On a poor putting week at Kiawah Island
"Sometimes it's a mechanical thing. Sometimes it's just putts didn't go in. Sometimes it's a speed thing. For me last week, it was a little combination of things. I've got quite a bit of work to do, but I know what it is. I just have to put in the work to get it dialed in.
"Hopefully, just being on greens that I've seen putts go in before, having similar putts and just being confident in the reads will be something that will really be helpful this week."
On energy levels after a Major
"I think it comes easier being in my own bed more than anything.

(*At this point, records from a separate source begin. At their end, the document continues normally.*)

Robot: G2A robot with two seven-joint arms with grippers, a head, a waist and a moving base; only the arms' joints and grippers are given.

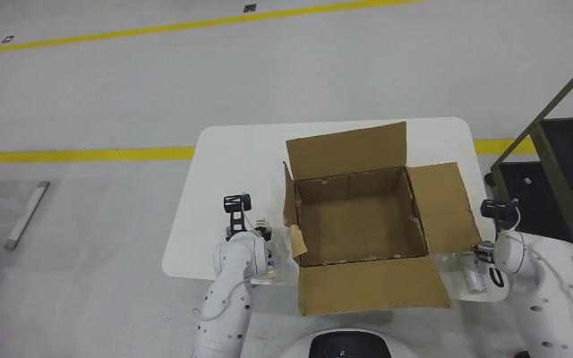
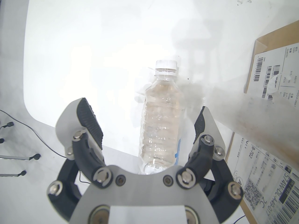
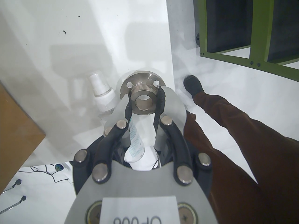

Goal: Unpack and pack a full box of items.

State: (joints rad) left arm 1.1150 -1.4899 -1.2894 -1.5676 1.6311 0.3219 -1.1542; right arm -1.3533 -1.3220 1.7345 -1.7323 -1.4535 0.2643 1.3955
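Note:
An open cardboard box (image 1: 358, 186) stands mid-table with its flaps spread and nothing visible inside. A clear plastic bottle with a white cap (image 2: 161, 117) lies on the white table (image 1: 233, 170), left of the box. My left gripper (image 2: 146, 124) is open and straddles the bottle, its pads clear of both sides. At the box's right front corner, my right gripper (image 3: 144, 107) is shut on the hub of a metal flange (image 3: 142, 87). A white spray bottle (image 3: 102, 94) lies just beside the flange. A white tube (image 3: 136, 143) lies under the gripper.
A box flap with printed labels (image 2: 273, 71) reaches out close to the left gripper. The table's rounded front corners lie near both arms. A green metal frame (image 3: 254, 24) stands on the floor past the table's right edge. Bare tabletop stretches left of and behind the box.

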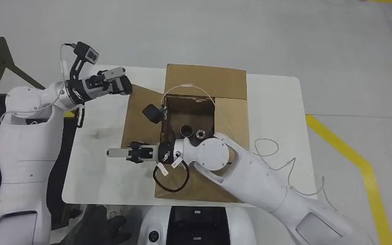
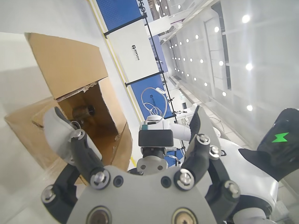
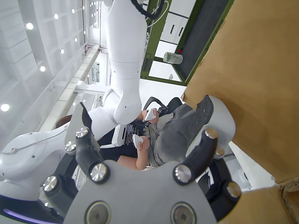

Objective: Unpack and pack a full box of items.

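box (image 1: 207, 81), brown cardboard and opened wide, is sitting mid-table by the far edge. left gripper (image 2: 127, 127) is gaping wide, empty, facing a dark cylinder (image 2: 84, 111) inside it. right gripper (image 3: 144, 115) is gaping empty beside a flap (image 3: 257, 71).

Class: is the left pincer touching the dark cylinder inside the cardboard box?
Apart. The top view shows the left pincer outside the cardboard box's walls, while the dark cylinder lies on its floor.
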You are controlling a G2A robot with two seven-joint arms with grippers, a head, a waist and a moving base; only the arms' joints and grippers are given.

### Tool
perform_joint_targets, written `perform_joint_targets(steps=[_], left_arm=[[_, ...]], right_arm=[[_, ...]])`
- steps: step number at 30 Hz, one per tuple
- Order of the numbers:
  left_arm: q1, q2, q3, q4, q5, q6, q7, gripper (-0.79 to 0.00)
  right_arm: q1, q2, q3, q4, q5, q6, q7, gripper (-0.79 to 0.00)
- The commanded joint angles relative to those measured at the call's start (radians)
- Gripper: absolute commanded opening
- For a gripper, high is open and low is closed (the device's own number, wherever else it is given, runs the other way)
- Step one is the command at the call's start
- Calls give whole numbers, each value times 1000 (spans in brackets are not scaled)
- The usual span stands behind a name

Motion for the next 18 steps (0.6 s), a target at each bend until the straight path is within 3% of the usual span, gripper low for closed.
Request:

Yeah, Major weeks take a lot out. Like I was out there on Monday afternoon, when I would normally take a Monday off in a four-week stretch, and you're trying to learn a new golf course, and then they're normally more difficult tracks, where it just requires a more mental and physical energy.
"So I tried to do a good job of finding a way to really get recovered that Monday, Tuesday, to really feel like you get recovered, but then you also stay sharp between the ears and physically and step back into it. I think being able to sleep in my own bed is a huge advantage when doing that."
On whether he'd ever tried to get Mickelson's autograph as a kid
"I did, yeah. I did. I actually -- I still have it. I actually know where it is now that I mention it. I have the Sports Illustrated when he -- the jump when he won the Masters, when he was in mid-air six feet off the ground, with his signature on it.
"I won it in an auction at like my sister's school when I was really young. I must have been like 12 or 13 or 14 or something. But I remember going out and following him because he would come to the Byron Nelson and play. I came to the Colonial a couple times in grade school as well, and he's always been good at this tournament.
"First time meeting Phil, I remember the first time I was paired with him was 2013 in the playoffs, and it was the final round of the Deutsche bank, and I played really well. Then he went out and called Freddy Couples to help get me on to the President's Cup team. So my first kind of playing with him encounter couldn't have gone any better.
"But I mean, over the years, just being in rooms with him at those team events is probably the most memorable times with him, but also any round that you play, just how he treats everybody. Obviously, the thrill of watching his rounds of golf, where he could go shoot -- he could have six birdies in a row. He could also hit a drive onto a different hole and still make birdie, and he could look like he's -- I mean, it's Phil the thrill, right?
"It's just so much fun talking to him. He's got a wealth of knowledge. He's always been really helpful to the younger guys on getting us pumped up, inspired, somebody you could bounce ideas off of, whatever you want to call him, a 10, a 5, wherever he's going to be, a place in the game in history, to have that person be so welcoming and be so good to the younger generation out here too and then set the example he has, I think we're really lucky with that."